Passeamos pelo shopping (um outro marasmo), lojas fechadas e só o cinema e a praça de alimentação funcionando. Quis muito estar com elas no cinema, mas se recusaram a assistir "A Morte do Demônio" ou "O Último Exorcismo Parte II"... Nem mesmo a  "Somos tão Jovens", que estava mais pertinho! Praça de alimentação era a última jogada. Chopp, suco, pizza, petit-gateau e eu engordando mais dois quilos (amanhã, dobradinha no aeróbico).  Satisfeitas, pizza para viagem e rumamos. Táxi, estação, o mesmo chofer, a mesma Mercedes.  Olhava em um arquivo no celular os horários das  Mercedes e calculava qual compensaria mais em termos de tempo hábil. Nos mantivemos ali mesmo, compensaria a espera de vinte minutos. Vinte minutos intermináveis. Enquanto cabisbaixa e concentrada na pesquisa, um homem se aproximou de minha pizza:
- É pizza isso aí?
- Sim, senhor!! É pizza sim! - respondi.
- Posso comer?
- Pega, meu filho!
         Olhei bem para a cara do sujeito. Maltrapilho. Um boné sobre outro na cabeça, uma camiseta manga curta sobre outra de manga longa. Nas mãos,  uma lata de cerveja e uma garrafa para água mineral cheia de água que não parecia ser mineral, mas também não parecia ser qualquer outro líquido incolor suspeito. Alguns minutos atrás, aquela pizza era  uma grande e bela pizza com dez pedaços, quatro destes antes devorados por três mulheres famintas (só comi um!).
         Voltando ao assunto...
         O jovem maltrapilho apoderou-se da caixa de papelão oitavada, jogou sua tampa em qualquer lugar no chão e não necessariamente degustou o seu conteúdo: engoliu. Ele estava com muita fome, nem devo supor, "estava escrito"!

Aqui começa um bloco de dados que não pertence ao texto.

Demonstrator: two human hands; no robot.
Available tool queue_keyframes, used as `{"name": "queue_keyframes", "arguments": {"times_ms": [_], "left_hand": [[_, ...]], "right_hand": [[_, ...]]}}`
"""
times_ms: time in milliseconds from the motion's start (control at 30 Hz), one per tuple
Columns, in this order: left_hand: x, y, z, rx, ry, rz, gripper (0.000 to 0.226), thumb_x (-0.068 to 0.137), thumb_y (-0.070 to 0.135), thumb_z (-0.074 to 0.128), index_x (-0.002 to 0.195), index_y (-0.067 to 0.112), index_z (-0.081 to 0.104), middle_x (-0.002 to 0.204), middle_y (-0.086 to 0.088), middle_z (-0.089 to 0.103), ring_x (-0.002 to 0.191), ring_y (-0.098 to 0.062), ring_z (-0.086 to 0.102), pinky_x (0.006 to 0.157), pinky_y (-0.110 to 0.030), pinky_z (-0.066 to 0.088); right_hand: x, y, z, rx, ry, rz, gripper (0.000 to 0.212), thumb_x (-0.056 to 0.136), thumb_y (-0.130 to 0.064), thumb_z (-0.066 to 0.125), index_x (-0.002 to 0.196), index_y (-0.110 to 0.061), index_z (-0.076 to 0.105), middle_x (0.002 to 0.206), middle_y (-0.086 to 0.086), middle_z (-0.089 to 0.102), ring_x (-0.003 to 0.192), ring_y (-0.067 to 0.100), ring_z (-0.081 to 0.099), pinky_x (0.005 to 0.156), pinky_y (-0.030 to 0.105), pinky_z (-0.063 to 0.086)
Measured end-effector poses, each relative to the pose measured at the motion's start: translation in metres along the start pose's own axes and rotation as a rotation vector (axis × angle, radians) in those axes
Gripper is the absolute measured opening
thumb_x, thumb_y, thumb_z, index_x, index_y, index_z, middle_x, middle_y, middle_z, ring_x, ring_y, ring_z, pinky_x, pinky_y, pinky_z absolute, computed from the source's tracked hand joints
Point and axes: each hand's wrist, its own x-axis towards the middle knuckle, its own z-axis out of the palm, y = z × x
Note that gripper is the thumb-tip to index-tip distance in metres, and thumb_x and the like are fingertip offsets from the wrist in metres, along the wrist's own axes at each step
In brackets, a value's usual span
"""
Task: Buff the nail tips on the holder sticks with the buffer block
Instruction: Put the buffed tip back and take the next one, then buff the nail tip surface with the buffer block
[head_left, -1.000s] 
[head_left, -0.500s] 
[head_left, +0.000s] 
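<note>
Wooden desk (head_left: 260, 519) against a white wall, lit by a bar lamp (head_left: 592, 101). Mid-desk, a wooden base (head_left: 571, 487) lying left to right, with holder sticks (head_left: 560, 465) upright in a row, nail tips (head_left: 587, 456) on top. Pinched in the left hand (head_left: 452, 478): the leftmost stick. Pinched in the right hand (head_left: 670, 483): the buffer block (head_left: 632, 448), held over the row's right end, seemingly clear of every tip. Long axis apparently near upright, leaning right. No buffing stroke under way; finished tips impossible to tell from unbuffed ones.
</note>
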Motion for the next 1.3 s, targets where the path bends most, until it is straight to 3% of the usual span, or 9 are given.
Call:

          Eu não me senti no direito de contrariar aquele pedido tão espontâneo e verdadeiro. Primeiro falou mais alto o meu instinto humano-feminino, depois a rápida conclusão que tirei ao observá-lo. É como você estar sendo assaltado e ser obrigado a não reagir, mesmo contendo o desejo. Foi assim que me senti. E assim ficou.  Uma senhora ainda aproximou-se do rapaz e também o pediu um pedaço de pizza. Ele resistiu um pouco, mas cedeu. Quando parei para observá-la, vi que se tratava de uma dona que me surpreendeu há uma semana atrás em uma outra estação,  enquanto eu me dirigia  ao trabalho, pois virei sua nora e mãe de seus netos e eu tinha até um nome próprio e que eu não sabia, o que me deixou profundamente confusa, pensativa revoltada: "Será que fui trocada na maternidade"?
       Compartilharam aquela pizza que talvez fosse a sua primeira e única refeição do dia. Ele simplesmente limpou o recipiente que trazia a guloseima. Arrotou nojentamente diversas vezes. Parou ao meu lado e ficou me olhando firmemente, o que me fez ficar bem atenta a qualquer reação atípica que ele esboçasse, mas sem encará-lo.
          Finalmente ouvi o tão sonhado ronco do motor e fiz minhas mulheres entrarem primeiro, de modo a deixá-las seguras. Nos acomodamos. Lá fora ouço um barulho de algo pesado tocar bruscamente o chão, seguido de um gemido grave. Ninguém perto. Fiquei apenas chocada, era o que me restava, uma vez que os primeiros metros já estavam sendo percorridos rumo ao nosso destino. E o destino daquele jovem... Bem, eu não sei, mas confesso ter ficado preocupada.
          Tomara que alguém tenha tido o mínimo do bom senso, já que somente por muita sorte uma pessoa instruída em primeiros socorros e/ou com um pouco de humanidade no coração possa tê-lo livrado do pior daquele ataque epilético.